*Problem description*
Output the entries in full and verbatim, pictures omitted.
*** Information supplied ***
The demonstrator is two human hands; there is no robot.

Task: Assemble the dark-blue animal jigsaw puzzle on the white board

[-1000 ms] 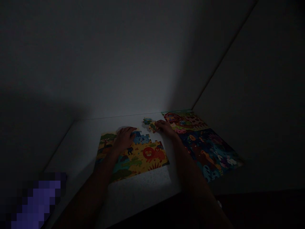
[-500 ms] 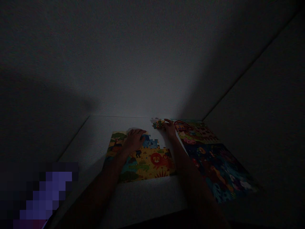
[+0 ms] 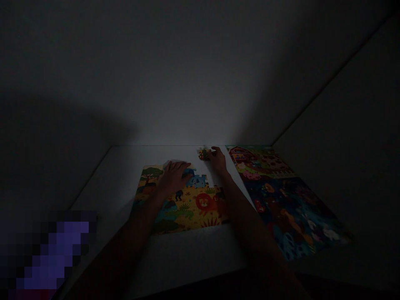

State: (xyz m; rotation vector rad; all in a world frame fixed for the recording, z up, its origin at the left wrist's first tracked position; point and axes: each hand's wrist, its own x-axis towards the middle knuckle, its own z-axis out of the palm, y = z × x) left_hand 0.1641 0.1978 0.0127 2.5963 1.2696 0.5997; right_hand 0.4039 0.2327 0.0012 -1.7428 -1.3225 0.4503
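Note:
A partly assembled jigsaw puzzle (image 3: 187,204) with a lion, a crocodile and trees lies on the white table. Its upper right part has a stepped, open edge beside a blue elephant. My left hand (image 3: 175,177) rests flat over the puzzle's upper left, fingers spread. Beyond the puzzle, my right hand (image 3: 219,160) is at a small cluster of loose puzzle pieces (image 3: 203,154). Its thumb and index finger are bent together at the right end of the cluster, seemingly around a puzzle piece; the dim light hides the exact grip.
To the right lie a farm picture puzzle (image 3: 259,164) with a barn and, nearer me, a dark blue animal puzzle (image 3: 290,216). A pale wall (image 3: 187,83) rises behind the white table (image 3: 121,166), with another wall at right. A pixelated purple patch covers the lower left.
The view has shifted slightly, so the puzzles sit higher in it. My right hand has drawn its fingers closer together at the loose pieces. My left hand keeps its place on the puzzle.

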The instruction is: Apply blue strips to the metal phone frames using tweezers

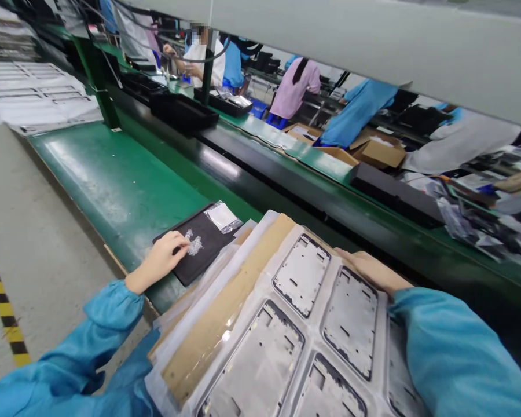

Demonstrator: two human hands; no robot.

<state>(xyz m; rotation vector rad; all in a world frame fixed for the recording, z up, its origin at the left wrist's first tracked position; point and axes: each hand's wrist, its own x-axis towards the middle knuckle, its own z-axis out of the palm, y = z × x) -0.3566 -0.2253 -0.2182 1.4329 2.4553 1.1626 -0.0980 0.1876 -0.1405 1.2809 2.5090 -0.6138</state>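
My left hand's (165, 256) curled fingers reach small clear pieces (195, 247); whether they pinch any, I can't tell. Many remain loose on the black mat (200, 270). Grey device frames (301, 272) fill the plastic tray (313, 331), how many finished unclear; my right hand (367, 268) touches its far edge, fingers hidden.

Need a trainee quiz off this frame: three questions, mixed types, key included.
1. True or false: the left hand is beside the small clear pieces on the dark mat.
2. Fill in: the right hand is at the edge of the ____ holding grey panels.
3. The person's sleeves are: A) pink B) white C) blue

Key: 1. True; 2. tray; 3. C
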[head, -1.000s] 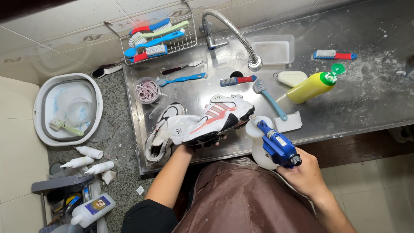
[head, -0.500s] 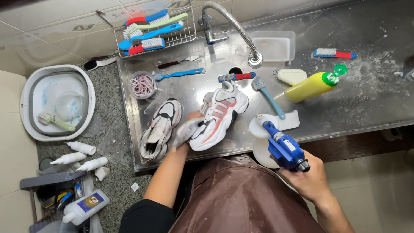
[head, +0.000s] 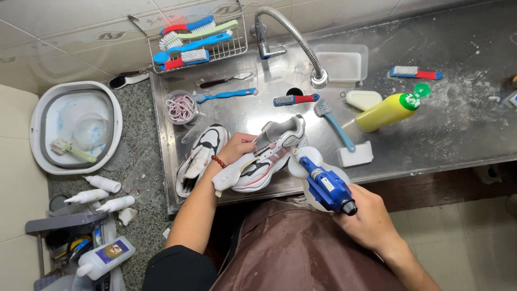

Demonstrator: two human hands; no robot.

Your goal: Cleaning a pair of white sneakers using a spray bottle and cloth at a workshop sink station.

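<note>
Left hand (head: pixel 237 148) is closed around the tongue and collar of a white sneaker (head: pixel 266 156) with red-orange side stripes, propping it on its side at the near edge of the steel worktop (head: pixel 458 124). Right hand (head: pixel 366 215) is wrapped around the blue spray head (head: pixel 326 186) of a white sprayer bottle (head: pixel 309 180), nozzle close to the sneaker's toe side. The sneaker looks light, with a soft, flexing upper and a stiff chunky sole; likely wet and slick on the steel, so the collar or midsole gives the firmest hold, while the mesh would just crumple. The bottle probably gets heavier when full; the trigger neck is the obvious grip. The second sneaker (head: pixel 199 159) lies just left of the held one, close to the worktop's left edge. Behind it: a long blue brush (head: pixel 336 125) with a white sponge block (head: pixel 355 154) near its tip, a red-and-blue brush (head: pixel 295 99), a yellow bottle (head: pixel 388 109) lying down with its green cap open, and a bar of soap (head: pixel 364 99). The faucet hose (head: pixel 296 40) arcs over the middle, limiting lift height there. The front lip is right under the sneaker, so little margin toward the body. Open room sits to the right, on the residue-speckled steel past the yellow bottle. A white tub (head: pixel 75 126) stands on the floor at left.
</note>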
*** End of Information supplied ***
*Answer to the exercise*
The demonstrator is two human hands; there is no robot.

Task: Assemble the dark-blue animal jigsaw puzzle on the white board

[-1000 ms] 
[-500 ms] 
[+0 ms] 

State: (xyz m; rotation vector rad; all in a world frame fixed for the recording, z up, its origin at the left wrist's first tracked position; point and axes: each hand's wrist, its own x-axis towards the middle knuckle, its own z-axis out of the palm, y = z × x) left_hand 0.1641 0.1978 0.0127 2.5963 1.2696 0.5997; right_hand 0.4039 0.2327 0.0012 -1.7428 -1.3225 0.4503
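Note:
A partly assembled jigsaw puzzle (image 3: 187,204) with a lion, a crocodile and trees lies on the white table. Its upper right part has a stepped, open edge beside a blue elephant. My left hand (image 3: 175,177) rests flat over the puzzle's upper left, fingers spread. Beyond the puzzle, my right hand (image 3: 219,160) is at a small cluster of loose puzzle pieces (image 3: 203,154). Its thumb and index finger are bent together at the right end of the cluster, seemingly around a puzzle piece; the dim light hides the exact grip.
To the right lie a farm picture puzzle (image 3: 259,164) with a barn and, nearer me, a dark blue animal puzzle (image 3: 290,216). A pale wall (image 3: 187,83) rises behind the white table (image 3: 121,166), with another wall at right. A pixelated purple patch covers the lower left.
The view has shifted slightly, so the puzzles sit higher in it. My right hand has drawn its fingers closer together at the loose pieces. My left hand keeps its place on the puzzle.
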
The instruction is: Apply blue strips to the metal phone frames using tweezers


Demonstrator: two human hands; no robot.

<state>(xyz m; rotation vector rad; all in a world frame fixed for the recording, z up, its origin at the left wrist's first tracked position; point and axes: each hand's wrist, its own x-axis towards the middle knuckle, its own z-axis out of the palm, y = z × x) -0.3566 -0.2253 -0.2182 1.4329 2.4553 1.1626 -0.0980 0.1876 -0.1405 1.2809 2.5090 -0.6138</state>
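My left hand's (165, 256) curled fingers reach small clear pieces (195, 247); whether they pinch any, I can't tell. Many remain loose on the black mat (200, 270). Grey device frames (301, 272) fill the plastic tray (313, 331), how many finished unclear; my right hand (367, 268) touches its far edge, fingers hidden.

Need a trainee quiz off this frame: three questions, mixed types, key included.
1. True or false: the left hand is beside the small clear pieces on the dark mat.
2. Fill in: the right hand is at the edge of the ____ holding grey panels.
3. The person's sleeves are: A) pink B) white C) blue

Key: 1. True; 2. tray; 3. C
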[head, -1.000s] 
[head, -0.500s] 
[head, +0.000s] 

Demonstrator: two human hands; no robot.

Your goal: Cleaning a pair of white sneakers using a spray bottle and cloth at a workshop sink station.

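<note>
Left hand (head: pixel 237 148) is closed around the tongue and collar of a white sneaker (head: pixel 266 156) with red-orange side stripes, propping it on its side at the near edge of the steel worktop (head: pixel 458 124). Right hand (head: pixel 366 215) is wrapped around the blue spray head (head: pixel 326 186) of a white sprayer bottle (head: pixel 309 180), nozzle close to the sneaker's toe side. The sneaker looks light, with a soft, flexing upper and a stiff chunky sole; likely wet and slick on the steel, so the collar or midsole gives the firmest hold, while the mesh would just crumple. The bottle probably gets heavier when full; the trigger neck is the obvious grip. The second sneaker (head: pixel 199 159) lies just left of the held one, close to the worktop's left edge. Behind it: a long blue brush (head: pixel 336 125) with a white sponge block (head: pixel 355 154) near its tip, a red-and-blue brush (head: pixel 295 99), a yellow bottle (head: pixel 388 109) lying down with its green cap open, and a bar of soap (head: pixel 364 99). The faucet hose (head: pixel 296 40) arcs over the middle, limiting lift height there. The front lip is right under the sneaker, so little margin toward the body. Open room sits to the right, on the residue-speckled steel past the yellow bottle. A white tub (head: pixel 75 126) stands on the floor at left.
</note>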

No further output is expected.